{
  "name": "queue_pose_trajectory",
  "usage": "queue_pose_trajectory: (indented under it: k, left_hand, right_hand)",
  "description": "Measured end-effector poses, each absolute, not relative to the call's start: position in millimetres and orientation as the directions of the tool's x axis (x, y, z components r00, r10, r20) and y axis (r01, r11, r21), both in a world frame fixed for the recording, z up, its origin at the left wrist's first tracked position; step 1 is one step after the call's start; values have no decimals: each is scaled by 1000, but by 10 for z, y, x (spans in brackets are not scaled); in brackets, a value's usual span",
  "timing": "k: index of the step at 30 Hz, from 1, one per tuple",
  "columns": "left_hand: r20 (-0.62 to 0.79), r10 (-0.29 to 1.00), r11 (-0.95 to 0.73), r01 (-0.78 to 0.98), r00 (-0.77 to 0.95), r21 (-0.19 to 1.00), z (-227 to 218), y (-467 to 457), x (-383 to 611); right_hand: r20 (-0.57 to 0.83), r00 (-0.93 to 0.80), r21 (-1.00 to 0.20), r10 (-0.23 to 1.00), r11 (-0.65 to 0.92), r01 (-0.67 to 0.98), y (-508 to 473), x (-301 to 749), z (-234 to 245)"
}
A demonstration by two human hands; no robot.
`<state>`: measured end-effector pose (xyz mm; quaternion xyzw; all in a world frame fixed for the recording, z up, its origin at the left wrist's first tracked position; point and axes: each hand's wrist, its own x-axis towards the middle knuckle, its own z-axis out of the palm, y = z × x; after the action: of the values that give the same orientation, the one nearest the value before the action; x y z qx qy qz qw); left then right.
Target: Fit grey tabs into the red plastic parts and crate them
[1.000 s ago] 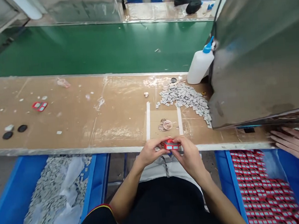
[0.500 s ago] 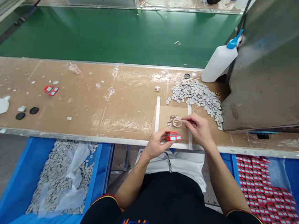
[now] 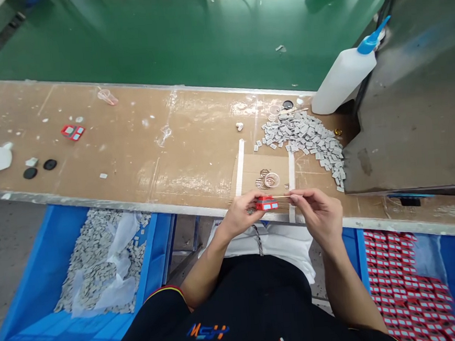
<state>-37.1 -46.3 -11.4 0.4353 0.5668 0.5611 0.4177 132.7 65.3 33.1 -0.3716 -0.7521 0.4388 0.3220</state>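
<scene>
Two hands work close together just above the front edge of the worktop [image 3: 131, 146], and both forearms bend inward from the body. The left hand [image 3: 241, 215] holds a small red piece [image 3: 265, 204] with white labels on it, and its fingers [image 3: 250, 200] are closed around the left end of this piece. The right hand [image 3: 320, 214] turns toward the left, with the thumb and first finger pressed together on a thin stick [image 3: 281, 196]. The tip of this stick touches the red piece or is just beside it; I cannot tell which. Behind the hands, a cardboard sheet [image 3: 251, 171] lies between two white tape strips and carries some small round rings [image 3: 271, 179]. To its right is a pile of small grey pieces [image 3: 304, 143]. Under the worktop, one blue bin [image 3: 151, 260] holds grey pieces, and another blue bin [image 3: 361, 265] holds red pieces.
</scene>
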Motion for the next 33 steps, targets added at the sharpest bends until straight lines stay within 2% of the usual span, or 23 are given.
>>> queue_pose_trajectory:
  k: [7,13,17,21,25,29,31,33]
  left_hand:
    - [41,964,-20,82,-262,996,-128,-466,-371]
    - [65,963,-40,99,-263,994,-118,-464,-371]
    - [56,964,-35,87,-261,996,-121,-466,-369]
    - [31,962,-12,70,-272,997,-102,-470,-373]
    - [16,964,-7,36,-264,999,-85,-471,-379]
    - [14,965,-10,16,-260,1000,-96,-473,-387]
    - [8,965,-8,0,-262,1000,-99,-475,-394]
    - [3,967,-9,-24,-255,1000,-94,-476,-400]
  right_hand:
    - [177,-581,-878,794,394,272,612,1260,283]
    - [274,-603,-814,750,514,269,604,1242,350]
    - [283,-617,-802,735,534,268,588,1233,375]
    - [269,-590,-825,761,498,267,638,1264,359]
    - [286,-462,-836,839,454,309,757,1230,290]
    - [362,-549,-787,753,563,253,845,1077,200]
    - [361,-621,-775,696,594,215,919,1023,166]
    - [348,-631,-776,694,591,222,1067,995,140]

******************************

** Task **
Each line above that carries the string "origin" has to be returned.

** Response below **
  "description": "Measured end-effector poses, each absolute, not relative to the call's start: position in millimetres and orientation as the directions of the tool's x axis (x, y, z components r00, r10, r20) and y axis (r01, r11, r21), both in a world frame fixed for the recording, z up, its origin at the left wrist's first tracked position; step 1 is one step after the call's start; values have no decimals: each is scaled by 1000, but by 10 for z, y, x (spans in brackets are not scaled); in brackets, a value's usual span",
`<state>`: measured end-effector pose (xyz mm; quaternion xyzw; all in a world frame fixed for the recording, z up, its origin at the left wrist's first tracked position; point and axes: each hand's wrist, its own x-axis towards the middle knuckle, its own z-axis out of the palm, y = z × x; after the action: of the values that give the same orientation, the one nearest the value before the action; x y z qx qy qz qw); left then right.

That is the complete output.